### TASK
No pictures belong in the copy, but every line of the material below must be reproduced exactly.

### DATASET SECTION
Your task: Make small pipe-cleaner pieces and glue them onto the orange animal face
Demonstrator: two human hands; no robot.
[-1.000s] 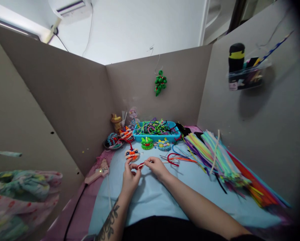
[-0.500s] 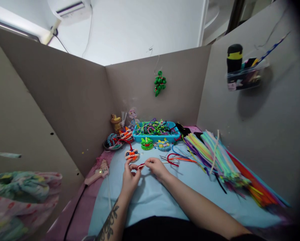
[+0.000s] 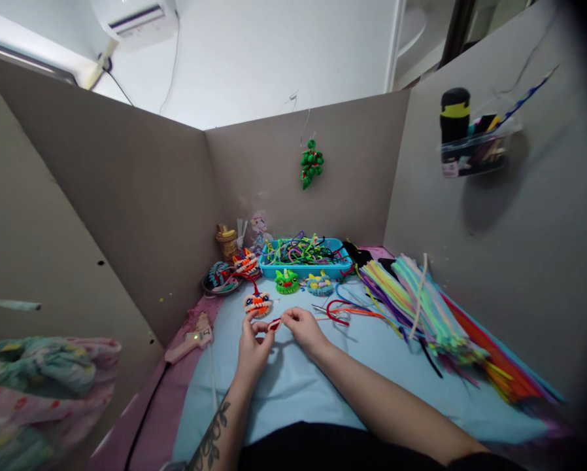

### SOLUTION
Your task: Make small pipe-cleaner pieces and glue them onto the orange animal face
Demonstrator: two human hands; no robot.
[-1.000s] 
[-0.500s] 
[+0.000s] 

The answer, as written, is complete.